Ramírez, su compañero de escritorio, largó una carcajada que sonó por el pasillo.

-“¿Qué te pasa, Ramírez?, no es gracioso, ayudame”. Suplicó.

Ramírez reía con el placer propio de la malicia, no lo hacía por el infantil susto de su compañero, sino porque estaba viendo como se llenaba un expediente de sangre, y que seguramente, tendría que hacerse de nuevo.

-“No te preocupes por la sangre, maricón, no es nada”. Dijo guiñándole un ojo, y apoyando sus manos grandes y bien descuidadas sobre el escritorio.

-“A ver, dame la mano. Mirá, ya ni te sangra. Lavate, y volvé, que vas a tener que rehacer el expediente entero. Porque manchaste dos hojas, pero eso implica que debas empezarlo de cero, otra vez”.

Siempre pensó que aquella Gran Oficina era un imperio. El imperio de los feos, de los sin causa, de los poco valientes, que no se animaban a vivir haciendo otras cosas. Que depositaban sus vidas hasta el bendito premio de la tan esperada jubilación.

Imaginaba frecuentemente en el día que se jubilaría. Le faltaban al menos dos décadas enteras, pero ansiaba ese día, como pocas cosas había deseado en su vida.

Dejó de lado, por unos segundos, su pensamiento en aquel supuesto momento, cuando un grito lo sacó de su encantamiento, para traerlo al mundo real. La exclamación la emitió uno de los oficiales de seguridad, debían desalojar el lugar de inmediato: Se estaba quemando el subsuelo.

Se asustó al hilar mentalmente lo que estaba pasando, era lo que tantas veces él había soñado. En varios períodos oníricos nocturnos, en más de una oportunidad, había visto que la Gran Oficina se incendiaba. Un fuego magnífico, casi fílmico, histórico, épico. Como Roma con Nerón, era un incendio de seis días y siete noches. Se perdía todo. Para siempre.

Pero luego le llegaba un soplo de realidad, en que concluía que si bien todos los grandes imperios se caen, en algún momento reviven. Como Roma.

Se sentía encerrado, creando involuntariamente posibilidades remotas en su cabeza, para salvarse.

En ese momento, uno de sus anhelos de respiro de otros aires, se estaba cumpliendo.

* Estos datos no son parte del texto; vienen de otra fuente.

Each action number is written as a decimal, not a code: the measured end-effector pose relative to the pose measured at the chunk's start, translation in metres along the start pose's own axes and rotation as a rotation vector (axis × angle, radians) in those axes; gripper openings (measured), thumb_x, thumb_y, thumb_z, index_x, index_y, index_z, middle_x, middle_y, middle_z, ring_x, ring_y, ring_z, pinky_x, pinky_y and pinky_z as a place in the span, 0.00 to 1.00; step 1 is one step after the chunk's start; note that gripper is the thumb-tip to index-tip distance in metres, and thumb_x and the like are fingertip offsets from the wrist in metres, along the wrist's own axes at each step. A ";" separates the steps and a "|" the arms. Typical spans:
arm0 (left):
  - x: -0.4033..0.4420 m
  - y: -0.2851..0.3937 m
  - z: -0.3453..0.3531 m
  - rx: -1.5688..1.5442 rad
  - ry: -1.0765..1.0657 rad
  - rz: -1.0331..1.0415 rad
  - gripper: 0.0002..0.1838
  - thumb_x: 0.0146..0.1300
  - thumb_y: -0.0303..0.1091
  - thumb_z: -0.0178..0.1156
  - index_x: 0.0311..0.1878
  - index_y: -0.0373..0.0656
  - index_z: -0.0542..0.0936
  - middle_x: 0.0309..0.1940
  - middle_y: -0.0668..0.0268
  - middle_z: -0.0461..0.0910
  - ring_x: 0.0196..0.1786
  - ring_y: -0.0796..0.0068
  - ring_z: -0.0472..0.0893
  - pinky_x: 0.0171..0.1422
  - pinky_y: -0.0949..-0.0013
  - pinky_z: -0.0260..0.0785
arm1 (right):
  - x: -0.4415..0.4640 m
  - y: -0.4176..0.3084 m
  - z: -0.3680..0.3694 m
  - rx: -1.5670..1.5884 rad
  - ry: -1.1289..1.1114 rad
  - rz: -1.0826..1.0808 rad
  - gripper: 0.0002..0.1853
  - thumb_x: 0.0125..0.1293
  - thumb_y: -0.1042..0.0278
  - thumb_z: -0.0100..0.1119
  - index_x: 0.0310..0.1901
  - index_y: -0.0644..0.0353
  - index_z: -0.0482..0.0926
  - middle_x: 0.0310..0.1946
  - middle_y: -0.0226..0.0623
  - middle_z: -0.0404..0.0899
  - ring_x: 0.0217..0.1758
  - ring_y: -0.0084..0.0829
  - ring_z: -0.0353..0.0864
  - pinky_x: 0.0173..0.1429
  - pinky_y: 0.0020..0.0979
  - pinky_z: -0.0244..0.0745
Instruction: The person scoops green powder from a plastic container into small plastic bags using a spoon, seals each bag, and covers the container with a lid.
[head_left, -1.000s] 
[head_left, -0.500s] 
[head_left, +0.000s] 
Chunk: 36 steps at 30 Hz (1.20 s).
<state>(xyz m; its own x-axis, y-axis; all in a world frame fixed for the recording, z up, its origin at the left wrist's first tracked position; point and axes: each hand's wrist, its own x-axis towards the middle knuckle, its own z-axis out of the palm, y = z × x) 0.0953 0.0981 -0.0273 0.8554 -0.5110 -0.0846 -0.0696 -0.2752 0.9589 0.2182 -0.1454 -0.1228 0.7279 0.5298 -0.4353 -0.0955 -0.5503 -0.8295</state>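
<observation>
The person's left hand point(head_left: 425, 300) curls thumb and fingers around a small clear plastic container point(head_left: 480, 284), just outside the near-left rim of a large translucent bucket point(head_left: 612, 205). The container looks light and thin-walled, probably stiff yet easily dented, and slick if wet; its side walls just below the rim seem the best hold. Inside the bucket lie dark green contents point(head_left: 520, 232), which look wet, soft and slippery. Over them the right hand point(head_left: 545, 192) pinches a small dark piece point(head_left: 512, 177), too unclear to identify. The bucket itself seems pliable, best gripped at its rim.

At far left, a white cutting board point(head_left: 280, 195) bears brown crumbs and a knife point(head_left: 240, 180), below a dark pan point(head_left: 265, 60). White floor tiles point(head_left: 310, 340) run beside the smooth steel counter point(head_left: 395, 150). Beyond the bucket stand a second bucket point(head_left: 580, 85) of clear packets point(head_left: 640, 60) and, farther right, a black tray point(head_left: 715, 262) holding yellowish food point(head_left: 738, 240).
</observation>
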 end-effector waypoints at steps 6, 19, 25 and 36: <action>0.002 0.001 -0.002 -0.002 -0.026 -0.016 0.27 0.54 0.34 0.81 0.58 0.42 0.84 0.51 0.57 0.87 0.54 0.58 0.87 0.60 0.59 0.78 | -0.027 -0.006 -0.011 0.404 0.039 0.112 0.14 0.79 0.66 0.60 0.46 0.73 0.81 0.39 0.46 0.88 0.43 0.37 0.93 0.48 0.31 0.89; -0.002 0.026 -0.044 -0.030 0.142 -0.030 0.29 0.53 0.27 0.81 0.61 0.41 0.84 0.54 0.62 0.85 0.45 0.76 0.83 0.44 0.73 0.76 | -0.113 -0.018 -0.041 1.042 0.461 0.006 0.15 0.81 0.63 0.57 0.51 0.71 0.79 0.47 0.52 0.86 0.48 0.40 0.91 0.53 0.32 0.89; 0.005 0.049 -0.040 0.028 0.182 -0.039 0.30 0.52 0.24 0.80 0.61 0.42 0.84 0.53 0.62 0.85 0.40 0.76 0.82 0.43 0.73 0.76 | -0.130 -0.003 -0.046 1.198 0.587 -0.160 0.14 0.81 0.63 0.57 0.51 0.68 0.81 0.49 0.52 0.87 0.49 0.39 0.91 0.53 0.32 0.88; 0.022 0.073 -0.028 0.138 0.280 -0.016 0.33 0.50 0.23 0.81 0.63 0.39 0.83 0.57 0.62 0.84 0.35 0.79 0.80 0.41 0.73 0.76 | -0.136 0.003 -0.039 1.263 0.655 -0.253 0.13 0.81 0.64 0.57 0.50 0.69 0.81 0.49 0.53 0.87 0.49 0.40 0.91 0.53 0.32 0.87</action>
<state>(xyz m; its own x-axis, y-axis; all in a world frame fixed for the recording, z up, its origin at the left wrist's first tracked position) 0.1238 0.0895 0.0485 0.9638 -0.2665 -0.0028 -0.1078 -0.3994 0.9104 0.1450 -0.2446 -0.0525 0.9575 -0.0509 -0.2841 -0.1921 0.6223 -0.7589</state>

Manoteó el tapado, fósforos y los cigarrillos. Salió como los otros cientos de miles, que gritaban, o se reían, o lloraban. Distintos sentimientos que se agolpaban en cada cuerpo, en cada rostro, pero todos tenía un mismo objetivo: la salida de emergencia.

Silencio. Calma. Sonido de agua, corriendo por los escalones, los pasillos, las lúgubres habitaciones. Y el humo, violento, presente, imperante, célebre.

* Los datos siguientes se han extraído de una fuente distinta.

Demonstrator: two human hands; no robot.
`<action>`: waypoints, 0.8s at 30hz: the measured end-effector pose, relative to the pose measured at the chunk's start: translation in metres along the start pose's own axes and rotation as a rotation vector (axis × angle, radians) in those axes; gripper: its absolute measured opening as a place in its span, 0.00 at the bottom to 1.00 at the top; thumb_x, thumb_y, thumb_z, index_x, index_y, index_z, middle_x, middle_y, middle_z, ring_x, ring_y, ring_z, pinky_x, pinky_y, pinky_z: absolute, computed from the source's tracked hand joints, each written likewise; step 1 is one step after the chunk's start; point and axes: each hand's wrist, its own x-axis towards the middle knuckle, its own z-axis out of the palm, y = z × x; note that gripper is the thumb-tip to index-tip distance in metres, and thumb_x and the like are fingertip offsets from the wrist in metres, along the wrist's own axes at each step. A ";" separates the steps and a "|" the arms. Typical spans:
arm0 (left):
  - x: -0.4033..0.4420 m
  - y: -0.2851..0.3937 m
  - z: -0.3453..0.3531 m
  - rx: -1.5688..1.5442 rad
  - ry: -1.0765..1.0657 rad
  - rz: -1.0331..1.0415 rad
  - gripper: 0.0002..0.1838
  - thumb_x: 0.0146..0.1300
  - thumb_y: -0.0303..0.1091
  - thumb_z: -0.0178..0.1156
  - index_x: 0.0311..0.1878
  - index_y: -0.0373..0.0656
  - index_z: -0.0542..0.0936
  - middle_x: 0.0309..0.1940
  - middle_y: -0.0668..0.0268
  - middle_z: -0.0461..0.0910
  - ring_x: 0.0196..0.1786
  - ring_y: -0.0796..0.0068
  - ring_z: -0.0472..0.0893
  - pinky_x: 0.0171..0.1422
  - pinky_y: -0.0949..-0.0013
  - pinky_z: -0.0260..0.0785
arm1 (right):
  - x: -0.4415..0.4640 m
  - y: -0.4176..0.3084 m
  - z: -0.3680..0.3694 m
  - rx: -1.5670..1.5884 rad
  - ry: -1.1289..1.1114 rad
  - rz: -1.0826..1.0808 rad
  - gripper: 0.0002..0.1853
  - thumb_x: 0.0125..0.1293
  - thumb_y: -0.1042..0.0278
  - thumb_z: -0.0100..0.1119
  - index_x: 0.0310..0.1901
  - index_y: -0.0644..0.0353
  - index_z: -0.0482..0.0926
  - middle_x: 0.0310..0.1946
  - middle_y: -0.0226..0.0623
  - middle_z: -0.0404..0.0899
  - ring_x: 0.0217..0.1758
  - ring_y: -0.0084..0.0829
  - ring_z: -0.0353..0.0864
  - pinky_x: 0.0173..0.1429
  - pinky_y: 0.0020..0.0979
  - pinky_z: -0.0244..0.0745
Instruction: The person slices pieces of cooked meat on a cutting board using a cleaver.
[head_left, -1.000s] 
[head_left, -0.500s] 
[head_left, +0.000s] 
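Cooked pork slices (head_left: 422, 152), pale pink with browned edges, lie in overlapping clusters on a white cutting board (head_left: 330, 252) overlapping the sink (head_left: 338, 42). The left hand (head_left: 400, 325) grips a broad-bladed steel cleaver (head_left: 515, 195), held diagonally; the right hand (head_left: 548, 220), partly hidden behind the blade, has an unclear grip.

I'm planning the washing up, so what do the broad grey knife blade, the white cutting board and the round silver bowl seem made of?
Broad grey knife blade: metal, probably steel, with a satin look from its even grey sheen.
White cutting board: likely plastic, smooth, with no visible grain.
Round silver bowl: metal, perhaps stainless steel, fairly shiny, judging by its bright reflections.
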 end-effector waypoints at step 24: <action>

Y los relojes siguieron dando sus campanadas, cada vez que los segundos se convertían en minutos, y estos, se disfrazaban de horas. Los bares siguieron siendo bares, y más boemios y contenedores cuando sonaba un tango; un tango triste, como los poetas sin rumbo, sin destino, que se sientan a escribir la dulce melodía del compás de los caminantes, de aquellos que andan.

De los que marcan los pasos – del tiempo, los relojes, y los otros, de la vida-

La sinfonía de las bocinas, apresuradas, de los susurros de los niños en las escuelas, del aleteo tan poco previsible de las palomas, que son las que lo saben todo, que son las que comen del pan y las tristezas del mundo; que son las que se posan en grandes ventanales, en donde el sol se cuela por los vidrios, dándole la bienvenida a otro día, en el imperio de los no favorecidos.